> [To do]:
Print the whole listing again exactly as it stands, leaving out any images.

> [Stored data]:
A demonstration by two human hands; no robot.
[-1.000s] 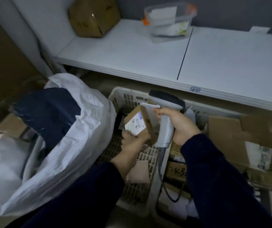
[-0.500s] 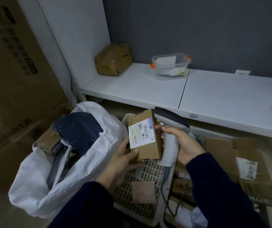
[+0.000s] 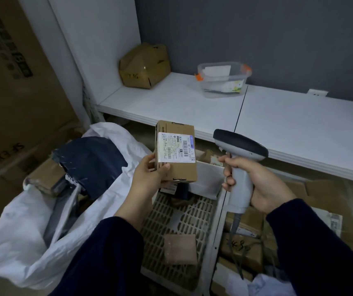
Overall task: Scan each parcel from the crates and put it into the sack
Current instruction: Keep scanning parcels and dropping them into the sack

> [Result for this task]:
A demonstration by two human hands; no robot.
[-1.000s] 
[-0.500s] 
[+0.000s] 
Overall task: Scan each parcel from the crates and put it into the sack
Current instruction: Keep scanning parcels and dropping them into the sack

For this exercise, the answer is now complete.